Any possible roadmap in locating functions of operational local systems is doomed to failure. That is, anyone in the software industry who believes that a reliable and effective information technology (IT) plan and roadmap is possible – even useful – is just plain cuckoo. With so many frequent innovations, IT is simply too unpredictable to plan for next steps or for software and hardware purchases. Hiring consultants, such as Accenture, to develop an IT roadmap is a waste of time and money. Don’t be delusional that an IT roadmap is any better than just good guessing and spontaneous purchases.

The best approach to IT planning for buying information systems and technologies is to have the organization’s typically uninformed senior executives impulsively select what software and hardware tickles their fancy or they have a hunch it will be good. Why is this smart to do? Executives have been making decisions based on their gut feel and intuition without facts throughout their careers. Why stop them now?

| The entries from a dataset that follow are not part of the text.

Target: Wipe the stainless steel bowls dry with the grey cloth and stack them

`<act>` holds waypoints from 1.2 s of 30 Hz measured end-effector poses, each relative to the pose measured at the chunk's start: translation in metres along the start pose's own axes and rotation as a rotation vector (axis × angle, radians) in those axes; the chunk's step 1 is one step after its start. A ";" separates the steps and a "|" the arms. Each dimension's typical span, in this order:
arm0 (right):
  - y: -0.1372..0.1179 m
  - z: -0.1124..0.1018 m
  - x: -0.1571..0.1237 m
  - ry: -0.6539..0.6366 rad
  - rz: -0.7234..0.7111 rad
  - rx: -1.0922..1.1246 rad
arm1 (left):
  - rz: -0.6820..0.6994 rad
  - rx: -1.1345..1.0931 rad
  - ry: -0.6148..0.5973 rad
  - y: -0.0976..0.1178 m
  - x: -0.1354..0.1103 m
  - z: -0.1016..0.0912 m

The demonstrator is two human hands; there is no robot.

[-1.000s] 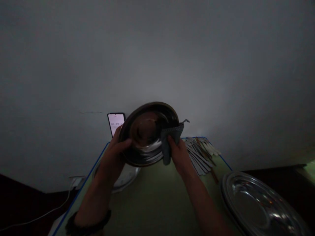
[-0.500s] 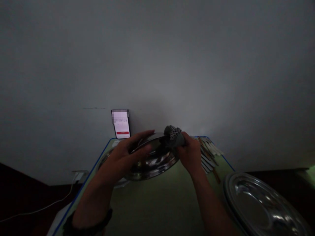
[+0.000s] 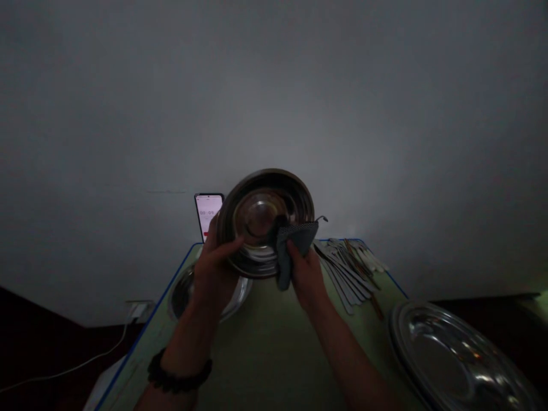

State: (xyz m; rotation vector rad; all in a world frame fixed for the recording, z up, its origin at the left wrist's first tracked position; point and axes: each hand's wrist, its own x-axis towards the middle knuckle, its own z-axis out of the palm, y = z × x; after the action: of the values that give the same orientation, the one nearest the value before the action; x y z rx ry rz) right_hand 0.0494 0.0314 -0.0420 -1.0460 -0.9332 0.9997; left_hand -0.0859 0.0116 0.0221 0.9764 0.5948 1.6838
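Note:
A round, shiny metal basin (image 3: 261, 211) is held up above the table, tilted so that its inside faces me. My left hand (image 3: 216, 268) grips its lower left rim, with the thumb over the inner side and the fingers hidden behind. In my right hand (image 3: 306, 268) is a grey cloth (image 3: 295, 240) with a checked edge, pinched under the thumb and pressed against the basin's lower right rim. Beneath my left hand, another metal basin (image 3: 182, 294) rests on the table, partly covered by the wrist.
On the green table (image 3: 274, 354) with blue edging, several pieces of cutlery (image 3: 349, 274) lie at the back right. Large oval metal trays (image 3: 454, 354) sit stacked at the front right. A lit phone (image 3: 206, 211) leans against the wall (image 3: 274, 85). A white cable (image 3: 94, 359) hangs left of the table.
The basin has been raised and turned from nearly flat, underside up, to show its inside. My right hand and the cloth have moved left and lower on the rim.

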 end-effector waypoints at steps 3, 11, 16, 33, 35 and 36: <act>-0.024 -0.030 0.013 -0.017 -0.134 -0.303 | -0.126 0.183 -0.092 0.012 0.005 -0.016; -0.059 -0.048 0.000 -0.053 -0.529 -0.650 | -0.135 0.662 -0.447 0.036 -0.007 -0.031; -0.060 -0.044 -0.004 0.175 -0.797 -0.665 | -0.116 0.715 -0.447 0.037 -0.010 -0.024; -0.011 -0.009 0.001 0.350 -0.543 -0.308 | -0.011 0.345 -0.104 0.019 -0.008 -0.010; -0.003 0.008 -0.009 0.353 -0.337 -0.143 | 0.027 0.376 0.021 0.006 -0.011 -0.003; 0.002 0.014 -0.013 0.312 -0.249 -0.079 | 0.022 0.412 0.029 0.000 -0.012 0.001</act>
State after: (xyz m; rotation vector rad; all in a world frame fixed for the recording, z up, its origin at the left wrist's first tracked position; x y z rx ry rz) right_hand 0.0324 0.0228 -0.0420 -1.0851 -0.8246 0.5775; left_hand -0.0831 0.0002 0.0188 1.2518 0.9788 1.6288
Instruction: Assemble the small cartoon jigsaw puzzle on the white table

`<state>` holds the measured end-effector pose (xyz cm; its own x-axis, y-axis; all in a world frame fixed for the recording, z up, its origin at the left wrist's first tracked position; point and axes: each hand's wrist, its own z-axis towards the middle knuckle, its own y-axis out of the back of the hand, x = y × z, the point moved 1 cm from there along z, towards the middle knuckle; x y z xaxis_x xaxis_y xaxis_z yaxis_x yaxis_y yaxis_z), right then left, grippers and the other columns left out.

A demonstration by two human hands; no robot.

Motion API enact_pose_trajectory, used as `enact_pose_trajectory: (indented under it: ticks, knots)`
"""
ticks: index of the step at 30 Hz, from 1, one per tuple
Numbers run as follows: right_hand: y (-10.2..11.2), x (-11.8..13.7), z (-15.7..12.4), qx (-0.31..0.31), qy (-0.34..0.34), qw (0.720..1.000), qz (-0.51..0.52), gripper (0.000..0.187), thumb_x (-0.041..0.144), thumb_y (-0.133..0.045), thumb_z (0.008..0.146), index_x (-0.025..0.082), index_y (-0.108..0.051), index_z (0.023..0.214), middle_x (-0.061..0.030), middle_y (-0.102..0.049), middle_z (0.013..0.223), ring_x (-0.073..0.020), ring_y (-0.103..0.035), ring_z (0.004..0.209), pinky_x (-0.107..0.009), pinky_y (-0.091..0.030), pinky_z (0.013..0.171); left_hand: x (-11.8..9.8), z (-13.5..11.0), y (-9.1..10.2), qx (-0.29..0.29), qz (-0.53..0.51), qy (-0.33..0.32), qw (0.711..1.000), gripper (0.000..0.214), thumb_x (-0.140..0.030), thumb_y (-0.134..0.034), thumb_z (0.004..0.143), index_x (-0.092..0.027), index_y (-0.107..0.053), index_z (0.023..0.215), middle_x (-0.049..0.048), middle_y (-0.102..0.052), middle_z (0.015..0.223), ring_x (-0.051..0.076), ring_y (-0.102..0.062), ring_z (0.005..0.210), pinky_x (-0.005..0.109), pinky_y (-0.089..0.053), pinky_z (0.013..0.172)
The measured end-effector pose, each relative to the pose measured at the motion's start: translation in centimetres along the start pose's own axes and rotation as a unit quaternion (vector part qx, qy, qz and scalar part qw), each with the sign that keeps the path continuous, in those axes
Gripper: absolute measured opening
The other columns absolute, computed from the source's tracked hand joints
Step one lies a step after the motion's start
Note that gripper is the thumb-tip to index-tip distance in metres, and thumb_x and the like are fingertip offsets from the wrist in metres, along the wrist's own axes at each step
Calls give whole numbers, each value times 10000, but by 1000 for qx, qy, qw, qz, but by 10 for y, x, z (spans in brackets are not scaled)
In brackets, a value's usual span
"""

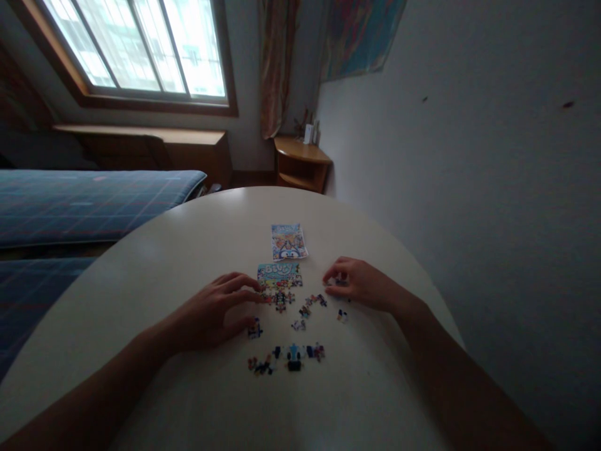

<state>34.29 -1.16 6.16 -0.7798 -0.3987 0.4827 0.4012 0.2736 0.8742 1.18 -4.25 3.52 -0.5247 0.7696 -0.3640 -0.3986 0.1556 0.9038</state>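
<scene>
A partly joined jigsaw block [280,278] with a blue title strip lies mid-table on the round white table [188,250]. My left hand [213,313] rests flat beside it, fingers stretched out, tips touching its left edge. My right hand [357,283] curls its fingers in a pinch over a small puzzle piece [339,283] to the right of the block. Loose pieces [310,304] lie scattered between the hands, and a short joined row [288,358] sits nearer to me.
A printed picture card [288,242] lies beyond the jigsaw. The wall [469,156] runs along the table's right side. A bed with a blue checked cover [89,203] stands left, a wooden corner shelf [300,164] and a window [141,47] behind.
</scene>
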Motion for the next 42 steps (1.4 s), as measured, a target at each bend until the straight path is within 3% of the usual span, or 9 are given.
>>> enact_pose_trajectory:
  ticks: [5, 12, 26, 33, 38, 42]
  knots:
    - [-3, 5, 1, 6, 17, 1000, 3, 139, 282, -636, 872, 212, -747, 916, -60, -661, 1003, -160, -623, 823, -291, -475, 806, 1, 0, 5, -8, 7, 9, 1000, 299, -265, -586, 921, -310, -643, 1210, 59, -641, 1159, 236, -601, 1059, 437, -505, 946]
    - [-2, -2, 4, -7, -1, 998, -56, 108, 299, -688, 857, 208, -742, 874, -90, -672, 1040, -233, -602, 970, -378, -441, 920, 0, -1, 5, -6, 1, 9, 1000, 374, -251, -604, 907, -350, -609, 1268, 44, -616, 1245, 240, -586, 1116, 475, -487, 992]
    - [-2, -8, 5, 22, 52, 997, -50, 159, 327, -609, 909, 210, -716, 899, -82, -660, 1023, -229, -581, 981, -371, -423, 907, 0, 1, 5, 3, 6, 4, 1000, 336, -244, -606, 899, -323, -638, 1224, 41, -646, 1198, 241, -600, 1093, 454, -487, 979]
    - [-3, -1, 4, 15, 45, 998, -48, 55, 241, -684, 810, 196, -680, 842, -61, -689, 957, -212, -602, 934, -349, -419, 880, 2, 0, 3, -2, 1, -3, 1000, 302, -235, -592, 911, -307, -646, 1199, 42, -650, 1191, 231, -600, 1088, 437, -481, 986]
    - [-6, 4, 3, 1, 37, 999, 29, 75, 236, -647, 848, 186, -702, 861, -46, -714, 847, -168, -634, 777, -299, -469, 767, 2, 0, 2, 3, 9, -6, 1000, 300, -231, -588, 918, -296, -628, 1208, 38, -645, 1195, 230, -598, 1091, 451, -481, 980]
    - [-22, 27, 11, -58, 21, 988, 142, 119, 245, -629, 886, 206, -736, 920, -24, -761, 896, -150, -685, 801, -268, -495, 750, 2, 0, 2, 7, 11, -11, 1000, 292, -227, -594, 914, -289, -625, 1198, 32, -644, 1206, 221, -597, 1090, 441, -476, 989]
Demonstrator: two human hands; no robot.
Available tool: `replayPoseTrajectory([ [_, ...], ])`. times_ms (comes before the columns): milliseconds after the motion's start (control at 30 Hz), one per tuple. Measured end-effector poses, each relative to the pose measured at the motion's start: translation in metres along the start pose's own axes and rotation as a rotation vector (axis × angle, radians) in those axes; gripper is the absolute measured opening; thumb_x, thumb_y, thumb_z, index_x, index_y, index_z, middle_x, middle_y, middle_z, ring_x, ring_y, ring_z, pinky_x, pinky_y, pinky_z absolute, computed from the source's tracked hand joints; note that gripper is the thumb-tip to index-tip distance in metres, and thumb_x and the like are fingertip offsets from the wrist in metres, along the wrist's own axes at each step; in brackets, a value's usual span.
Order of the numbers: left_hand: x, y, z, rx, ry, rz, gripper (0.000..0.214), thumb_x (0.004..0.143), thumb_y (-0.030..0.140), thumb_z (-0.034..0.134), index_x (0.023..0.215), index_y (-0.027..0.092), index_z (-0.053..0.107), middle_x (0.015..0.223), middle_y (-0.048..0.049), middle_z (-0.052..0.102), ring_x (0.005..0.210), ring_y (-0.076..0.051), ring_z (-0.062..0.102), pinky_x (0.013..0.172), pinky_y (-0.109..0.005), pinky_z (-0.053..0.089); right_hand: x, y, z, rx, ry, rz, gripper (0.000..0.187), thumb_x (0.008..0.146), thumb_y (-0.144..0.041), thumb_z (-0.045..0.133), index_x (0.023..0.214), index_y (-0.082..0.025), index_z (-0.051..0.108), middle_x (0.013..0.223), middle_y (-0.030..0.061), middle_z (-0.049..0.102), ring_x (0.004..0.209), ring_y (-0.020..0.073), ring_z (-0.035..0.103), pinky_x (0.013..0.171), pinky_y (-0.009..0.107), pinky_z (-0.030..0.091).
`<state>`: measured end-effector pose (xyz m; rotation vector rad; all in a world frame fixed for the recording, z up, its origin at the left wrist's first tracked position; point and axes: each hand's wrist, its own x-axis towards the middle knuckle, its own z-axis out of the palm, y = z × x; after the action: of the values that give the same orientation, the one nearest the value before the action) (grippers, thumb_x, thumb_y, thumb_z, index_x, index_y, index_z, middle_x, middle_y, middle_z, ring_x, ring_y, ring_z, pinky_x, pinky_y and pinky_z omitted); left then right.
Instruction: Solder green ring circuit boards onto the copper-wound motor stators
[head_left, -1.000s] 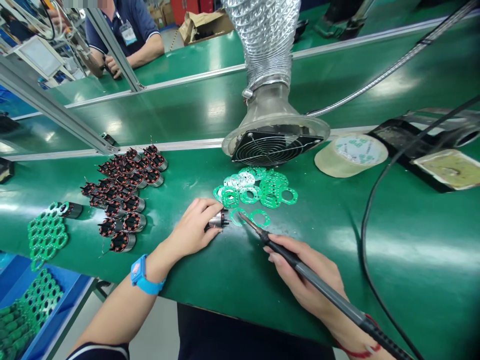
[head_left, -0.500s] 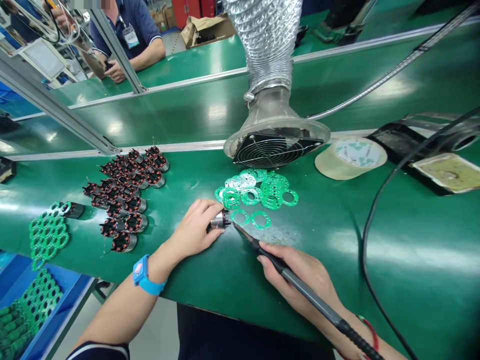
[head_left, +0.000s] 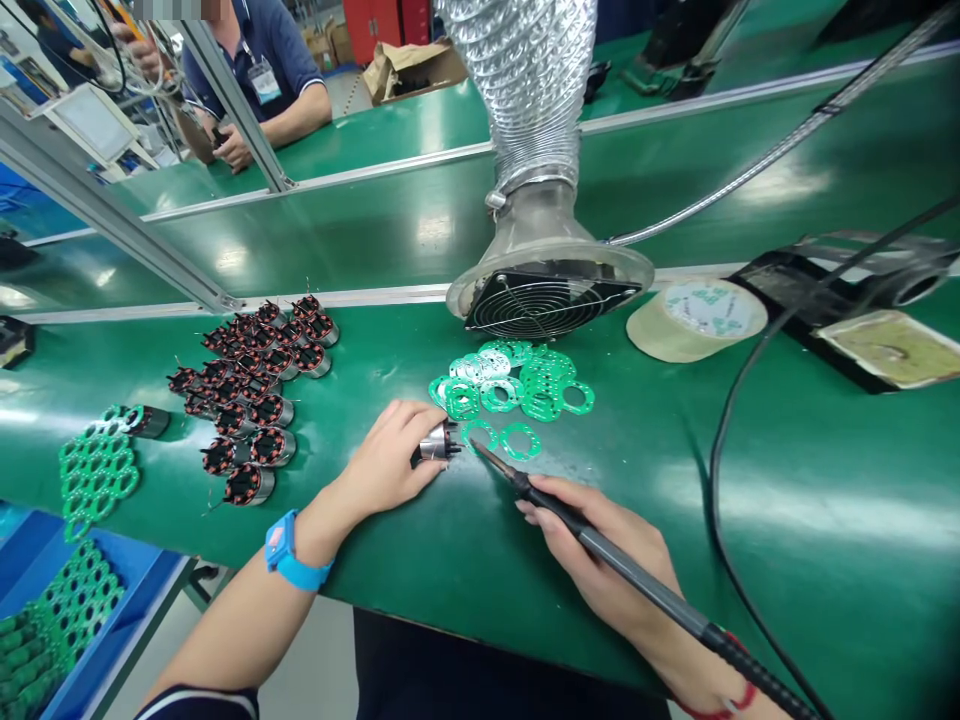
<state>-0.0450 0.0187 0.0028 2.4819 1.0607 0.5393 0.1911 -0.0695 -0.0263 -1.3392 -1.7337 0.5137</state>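
My left hand (head_left: 394, 450) is closed around a motor stator (head_left: 433, 442) lying on its side on the green bench, its black-pinned end facing right. In my right hand (head_left: 600, 540) is a soldering iron (head_left: 577, 525), held like a pen. Its tip points up and left, a short gap to the right of the stator's pins. Just behind the tip lie two loose green ring-shaped circuit boards, one of them the near right ring (head_left: 520, 457). A pile of similar ring boards (head_left: 544, 380) is spread beyond them.
Several wound stators (head_left: 251, 410) stand in a group at left, beside green ring-board panels (head_left: 97, 465). A fume extractor hood (head_left: 551, 290) hangs over the back. At right are a tape roll (head_left: 697, 320), a soldering stand with sponge (head_left: 889, 350) and a black cable (head_left: 716, 480). A co-worker (head_left: 277, 75) sits opposite.
The soldering iron's tip has drawn back slightly to the right, away from the stator's pins. My left hand keeps the stator in nearly the same place.
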Motion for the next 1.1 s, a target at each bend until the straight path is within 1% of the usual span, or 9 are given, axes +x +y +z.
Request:
replayPoseTrajectory([
  [133, 0.0, 0.0, 0.0, -0.011, 0.012, 0.007, 0.042, 0.085, 0.026, 0.061, 0.123, 0.018, 0.045, 0.116, -0.0122, 0.055, 0.107, -0.025, 0.05, 0.093, -0.042, 0.045, -0.001, 0.001, 0.002, 0.042, -0.023, 0.051, 0.016, 0.088, -0.029, 0.055, 0.102, -0.023, 0.06, 0.083, 0.0034, 0.075, 0.068, 0.0174, 0.072, 0.067, 0.027, 0.06],
  [333, -0.001, -0.001, 0.0, -0.032, 0.012, -0.002, 0.044, 0.086, 0.027, 0.06, 0.125, 0.019, 0.043, 0.117, -0.0123, 0.054, 0.109, -0.026, 0.05, 0.094, -0.045, 0.045, -0.001, 0.0, 0.001, 0.05, -0.027, 0.066, 0.016, 0.089, -0.028, 0.055, 0.104, -0.023, 0.059, 0.084, 0.0029, 0.075, 0.07, 0.0178, 0.072, 0.07, 0.029, 0.06],
  [600, 0.0, -0.001, 0.001, -0.004, -0.02, -0.006, 0.04, 0.086, 0.026, 0.059, 0.123, 0.017, 0.046, 0.116, -0.0121, 0.054, 0.108, -0.024, 0.049, 0.094, -0.041, 0.045, 0.003, -0.004, 0.001, 0.085, -0.064, 0.059, 0.015, 0.089, -0.027, 0.056, 0.103, -0.024, 0.059, 0.082, 0.0006, 0.075, 0.064, 0.015, 0.072, 0.059, 0.024, 0.059],
  [700, 0.001, -0.001, 0.0, 0.003, -0.022, 0.009, 0.039, 0.086, 0.025, 0.059, 0.123, 0.017, 0.046, 0.116, -0.0122, 0.054, 0.107, -0.024, 0.049, 0.094, -0.041, 0.045, 0.004, -0.006, 0.002, 0.064, -0.049, 0.028, 0.015, 0.088, -0.024, 0.056, 0.102, -0.023, 0.06, 0.082, 0.0014, 0.075, 0.064, 0.0154, 0.072, 0.057, 0.024, 0.059],
  [833, 0.001, -0.001, -0.001, 0.009, -0.032, 0.012, 0.04, 0.087, 0.026, 0.058, 0.123, 0.017, 0.046, 0.117, -0.0123, 0.055, 0.107, -0.025, 0.049, 0.093, -0.042, 0.045, 0.005, -0.009, 0.001, 0.0, -0.034, -0.102, 0.015, 0.086, -0.02, 0.056, 0.1, -0.022, 0.062, 0.081, 0.0031, 0.075, 0.067, 0.0168, 0.072, 0.061, 0.026, 0.06],
  [900, 0.001, -0.001, -0.001, 0.011, -0.039, 0.004, 0.039, 0.087, 0.026, 0.058, 0.123, 0.018, 0.046, 0.116, -0.0122, 0.055, 0.107, -0.025, 0.049, 0.093, -0.042, 0.045, 0.004, -0.008, 0.0, -0.01, -0.024, -0.102, 0.017, 0.086, -0.021, 0.055, 0.102, -0.022, 0.061, 0.083, 0.0041, 0.075, 0.068, 0.0173, 0.072, 0.064, 0.028, 0.06],
  [967, 0.001, -0.001, -0.001, 0.012, -0.041, 0.004, 0.039, 0.087, 0.025, 0.058, 0.123, 0.018, 0.046, 0.116, -0.0123, 0.055, 0.107, -0.025, 0.049, 0.093, -0.042, 0.045, 0.003, -0.008, -0.002, -0.008, 0.002, -0.068, 0.019, 0.087, -0.022, 0.055, 0.106, -0.022, 0.06, 0.085, 0.0044, 0.075, 0.07, 0.0177, 0.072, 0.066, 0.029, 0.06],
  [1100, 0.001, -0.001, 0.0, 0.016, -0.043, 0.009, 0.04, 0.086, 0.024, 0.057, 0.124, 0.018, 0.047, 0.117, -0.0127, 0.055, 0.106, -0.025, 0.049, 0.092, -0.043, 0.045, 0.001, -0.006, -0.004, -0.005, 0.04, -0.062, 0.02, 0.087, -0.021, 0.056, 0.107, -0.024, 0.059, 0.082, 0.0026, 0.074, 0.067, 0.0171, 0.071, 0.063, 0.028, 0.058],
])
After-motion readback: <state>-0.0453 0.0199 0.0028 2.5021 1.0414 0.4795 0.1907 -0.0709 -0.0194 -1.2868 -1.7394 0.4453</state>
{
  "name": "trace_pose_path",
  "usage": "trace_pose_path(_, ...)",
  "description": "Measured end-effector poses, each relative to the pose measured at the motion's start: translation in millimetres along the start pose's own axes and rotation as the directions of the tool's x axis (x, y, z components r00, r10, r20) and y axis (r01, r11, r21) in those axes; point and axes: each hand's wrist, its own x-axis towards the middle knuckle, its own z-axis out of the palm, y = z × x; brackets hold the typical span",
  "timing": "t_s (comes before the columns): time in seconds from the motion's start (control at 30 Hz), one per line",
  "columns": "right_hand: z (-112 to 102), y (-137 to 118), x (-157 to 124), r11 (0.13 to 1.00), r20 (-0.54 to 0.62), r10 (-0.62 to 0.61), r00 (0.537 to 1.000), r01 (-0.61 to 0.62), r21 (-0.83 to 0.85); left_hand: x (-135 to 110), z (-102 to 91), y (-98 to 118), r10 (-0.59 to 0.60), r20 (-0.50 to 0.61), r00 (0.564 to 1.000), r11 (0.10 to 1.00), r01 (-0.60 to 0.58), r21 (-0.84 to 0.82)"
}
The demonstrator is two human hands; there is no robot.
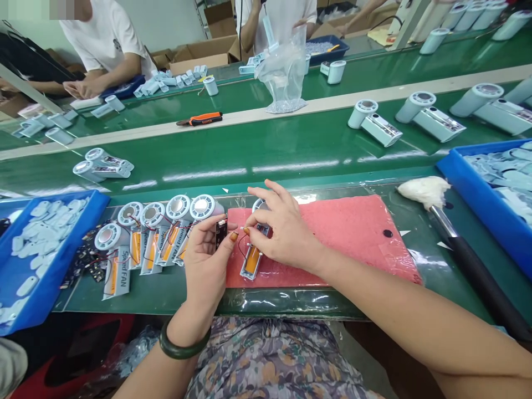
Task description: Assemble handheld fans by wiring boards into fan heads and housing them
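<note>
My left hand [208, 257] pinches a small black circuit board [221, 233] between thumb and fingers, holding it upright above the left end of the red mat. The thumb and forefinger of my right hand [285, 233] close on a thin wire beside the board, its other fingers raised. Beneath that hand lies a light blue handheld fan [251, 263] with an orange battery in its open handle; the hand covers much of it. Left of my left hand, several similar fans [118, 271] lie in a row, their batteries and red wires exposed.
Blue bins of light blue plastic parts stand at left [93, 205] and right [461, 158]. A black-handled tool with a white wrapped head [457, 249] lies right of the red mat [344, 238]. Beyond are more fans [432, 119], orange pliers [201, 119], a plastic bag [285, 83] and co-workers.
</note>
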Motion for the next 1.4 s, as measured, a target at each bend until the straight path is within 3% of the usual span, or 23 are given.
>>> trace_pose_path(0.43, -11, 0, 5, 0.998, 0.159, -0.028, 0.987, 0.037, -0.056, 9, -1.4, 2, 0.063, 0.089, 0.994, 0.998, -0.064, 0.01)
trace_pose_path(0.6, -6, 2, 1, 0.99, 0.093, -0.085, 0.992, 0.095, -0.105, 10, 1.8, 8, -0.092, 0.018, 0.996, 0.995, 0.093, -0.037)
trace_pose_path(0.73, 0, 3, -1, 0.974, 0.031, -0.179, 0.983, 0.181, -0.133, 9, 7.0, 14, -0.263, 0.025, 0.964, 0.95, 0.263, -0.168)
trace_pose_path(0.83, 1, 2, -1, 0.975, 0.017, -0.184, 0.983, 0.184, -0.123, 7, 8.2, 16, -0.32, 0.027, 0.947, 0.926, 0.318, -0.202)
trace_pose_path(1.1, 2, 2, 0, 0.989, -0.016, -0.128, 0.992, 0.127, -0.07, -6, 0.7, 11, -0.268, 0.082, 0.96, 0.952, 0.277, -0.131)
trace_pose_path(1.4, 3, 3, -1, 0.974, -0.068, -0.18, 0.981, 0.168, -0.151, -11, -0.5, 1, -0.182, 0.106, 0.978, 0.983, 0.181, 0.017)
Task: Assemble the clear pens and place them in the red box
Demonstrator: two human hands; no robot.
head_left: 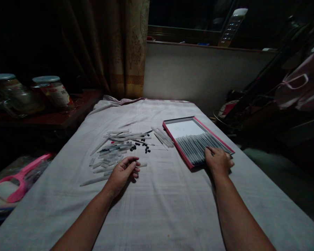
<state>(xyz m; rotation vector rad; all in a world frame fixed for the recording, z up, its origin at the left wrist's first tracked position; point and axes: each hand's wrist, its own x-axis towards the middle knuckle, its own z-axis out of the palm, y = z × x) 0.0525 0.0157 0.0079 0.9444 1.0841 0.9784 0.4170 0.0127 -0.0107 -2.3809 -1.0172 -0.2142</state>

Without an IT roadmap plan, what is the worst that can happen? Maybe software is purchased that does not integrate with existing or future software or hardware. Or maybe the software falls short in providing users with information for reporting and analysis to gain insights to make better decisions. Or maybe the software results in little or no return on investment. Heck, nothing is ever perfect.

By dropping the foolish notion that an IT roadmap has any value, organizations can eliminate all that wasteful planning time and just let the chips fall as they purchase software that looks cool or nifty. If some of it does not work out, just throw it away. The accountants know how to write-off failed investments or use bookkeeping reserves to bury the results from bad investments. The shareholders or governing boards will never know.

And if you believe what I have written here, read the first letter of each word in the first sentence of this blog. You will see that together they spell A-p-r-i-l f-o-o-l-s!